Etna, nuova scossa di terremoto

CATANIA - Trema la terra sull'Etna. Una scossa di terremoto di magnitudo 3.0 Richter è stata rilevata alle 7.43 nella zona sommitale del versante nord, con epicentro localizzato nei pressi di Monte Crisimo. Non si sono avute segnalazioni di danni a cose o persone.

Il vulcano fa registrare anche una violenta ripresa dell'emissione di cenere lavica: una alta colonna di fumo nero si alza dai crateri meridionali e, sospinta dal vento ad alta quota, si dirige verso i paesi della riviera ionica.

Dalla frattura apertasi alla base del cratere che si è formato a quota 2.750 metri, sul lato di Nicolosi, continua la fuoriuscita di lava che cammina sovrapponendosi a colate preesistenti. Il tremore interno del vulcano rimane ancora alto, segnale di una grande energia del sistema.


Il fronte più avanzato si è diviso in due "bracci" lavici: uno è a circa cento metri dal rifugio Casa Carpinteri, l'altro, alto meno di tre metri e largo 60, ha già percorso 20 metri all'interno della pineta di Ragalna bruciando diversi alberi. Il cammino del fronte è lento e procede a circa 2 metri l'ora.

Intanto, oggi è arrivato il via libera al disegno di legge di conversione del decreto legge del 4 novembre che prevede interventi urgenti a favore delle popolazioni colpite dalle calamità naturali in Sicilia e Molise.
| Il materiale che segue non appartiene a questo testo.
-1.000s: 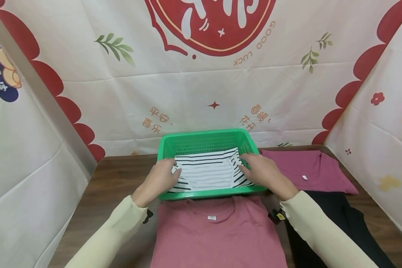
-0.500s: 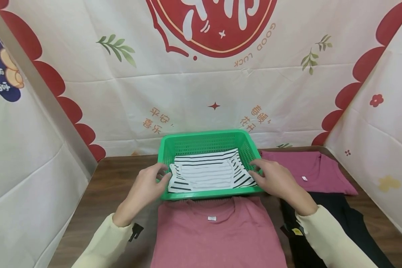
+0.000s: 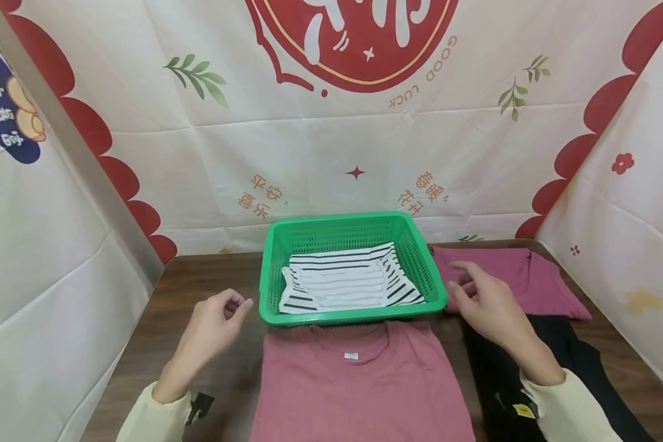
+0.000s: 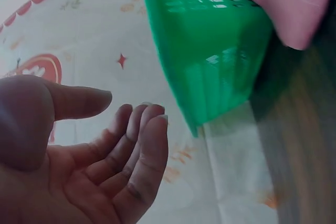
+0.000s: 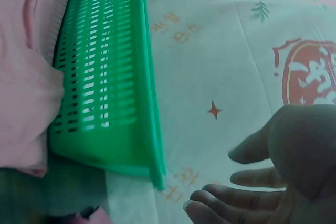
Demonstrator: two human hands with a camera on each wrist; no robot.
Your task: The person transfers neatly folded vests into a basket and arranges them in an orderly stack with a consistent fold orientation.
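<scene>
A folded white garment with black stripes (image 3: 342, 279) lies in the green plastic basket (image 3: 353, 318) at the back of the table. My left hand (image 3: 212, 322) hovers left of the basket, holding nothing; the left wrist view shows its fingers loosely bent with a gap to the thumb. On the other side, my right hand (image 3: 488, 304) is off the basket's right edge, over the folded clothes there, its fingers relaxed and without any object. A pink T-shirt (image 3: 364, 387) lies flat in front of the basket, its neckline by the basket's near side.
To the right, a folded magenta shirt (image 3: 497, 276) lies at the back, with black folded clothing (image 3: 563, 362) nearer me. The brown wooden table (image 3: 199, 273) ends at a printed white cloth backdrop (image 3: 309, 153), with cloth walls on both sides.
Both hands have let go of the striped garment in the basket and drawn apart, the left to the left and the right to the right, both closer to me. The garment stays in the basket.
</scene>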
Lo ha dichiarato il ministro per gli Affari regionali, Enrico La Loggia. «Il fatto che si sia conclusa una forte intesa tra Governo, Regioni e istituzioni locali - ha affermato La Loggia - è un passo avanti significativo per dare una risposta ancora più efficace e più adeguata a tante popolazioni così pesantemente colpite».